+++ Given data

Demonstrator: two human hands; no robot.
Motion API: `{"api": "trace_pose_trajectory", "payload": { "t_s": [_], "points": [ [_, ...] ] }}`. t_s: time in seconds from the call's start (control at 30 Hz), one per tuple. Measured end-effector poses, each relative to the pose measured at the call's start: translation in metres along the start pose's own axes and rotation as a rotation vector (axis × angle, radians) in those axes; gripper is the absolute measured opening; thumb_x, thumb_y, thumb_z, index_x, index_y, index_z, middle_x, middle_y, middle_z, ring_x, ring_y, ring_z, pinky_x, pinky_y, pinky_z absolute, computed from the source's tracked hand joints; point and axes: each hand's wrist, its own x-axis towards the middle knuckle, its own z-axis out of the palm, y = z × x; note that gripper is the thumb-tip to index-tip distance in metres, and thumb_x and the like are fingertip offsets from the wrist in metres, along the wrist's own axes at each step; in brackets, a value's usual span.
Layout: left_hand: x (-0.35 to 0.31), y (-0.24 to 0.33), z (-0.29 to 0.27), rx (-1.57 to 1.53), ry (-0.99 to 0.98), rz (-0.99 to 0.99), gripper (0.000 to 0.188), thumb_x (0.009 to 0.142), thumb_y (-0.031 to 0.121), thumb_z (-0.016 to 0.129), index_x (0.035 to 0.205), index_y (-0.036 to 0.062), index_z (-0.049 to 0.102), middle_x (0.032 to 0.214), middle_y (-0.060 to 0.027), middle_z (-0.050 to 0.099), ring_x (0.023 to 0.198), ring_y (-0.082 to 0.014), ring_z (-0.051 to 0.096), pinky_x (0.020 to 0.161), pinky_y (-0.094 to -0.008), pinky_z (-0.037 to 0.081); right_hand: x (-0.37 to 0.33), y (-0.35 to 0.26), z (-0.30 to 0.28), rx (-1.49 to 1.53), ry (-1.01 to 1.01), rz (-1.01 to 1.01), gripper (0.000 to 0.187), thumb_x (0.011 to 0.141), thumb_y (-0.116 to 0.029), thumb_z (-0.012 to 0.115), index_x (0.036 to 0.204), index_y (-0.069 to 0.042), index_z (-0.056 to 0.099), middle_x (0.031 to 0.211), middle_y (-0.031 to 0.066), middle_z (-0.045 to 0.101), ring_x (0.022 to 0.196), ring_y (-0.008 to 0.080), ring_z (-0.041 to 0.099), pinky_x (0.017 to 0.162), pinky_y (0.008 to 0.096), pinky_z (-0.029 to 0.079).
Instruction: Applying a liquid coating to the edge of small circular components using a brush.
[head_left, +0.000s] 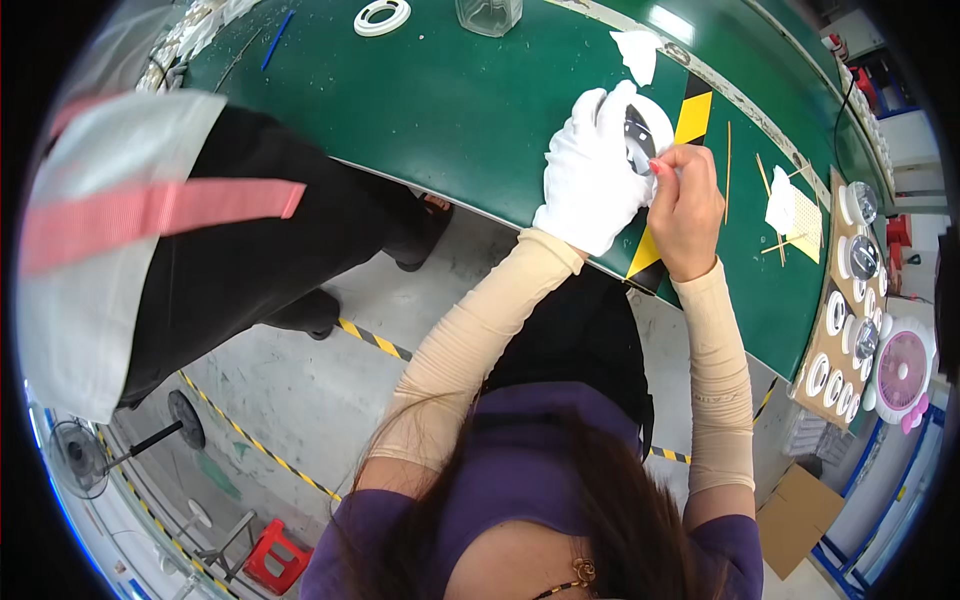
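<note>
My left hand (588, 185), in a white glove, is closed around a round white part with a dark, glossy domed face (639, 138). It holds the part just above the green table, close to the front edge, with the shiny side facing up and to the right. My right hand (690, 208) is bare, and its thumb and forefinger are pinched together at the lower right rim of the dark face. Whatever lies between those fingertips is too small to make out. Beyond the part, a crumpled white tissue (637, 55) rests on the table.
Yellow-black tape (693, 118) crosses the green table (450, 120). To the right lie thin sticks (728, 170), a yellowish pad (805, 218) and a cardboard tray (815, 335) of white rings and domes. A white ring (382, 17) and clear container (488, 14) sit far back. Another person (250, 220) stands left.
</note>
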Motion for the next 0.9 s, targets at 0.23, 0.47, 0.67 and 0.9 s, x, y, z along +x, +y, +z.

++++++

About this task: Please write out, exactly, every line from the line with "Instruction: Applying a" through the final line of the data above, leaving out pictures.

Exercise response:
Instruction: Applying a liquid coating to the edge of small circular components using a brush.
[head_left, +0.000s] 
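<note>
My left hand (588, 185), in a white glove, is closed around a round white part with a dark, glossy domed face (639, 138). It holds the part just above the green table, close to the front edge, with the shiny side facing up and to the right. My right hand (690, 208) is bare, and its thumb and forefinger are pinched together at the lower right rim of the dark face. Whatever lies between those fingertips is too small to make out. Beyond the part, a crumpled white tissue (637, 55) rests on the table.
Yellow-black tape (693, 118) crosses the green table (450, 120). To the right lie thin sticks (728, 170), a yellowish pad (805, 218) and a cardboard tray (815, 335) of white rings and domes. A white ring (382, 17) and clear container (488, 14) sit far back. Another person (250, 220) stands left.
</note>
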Motion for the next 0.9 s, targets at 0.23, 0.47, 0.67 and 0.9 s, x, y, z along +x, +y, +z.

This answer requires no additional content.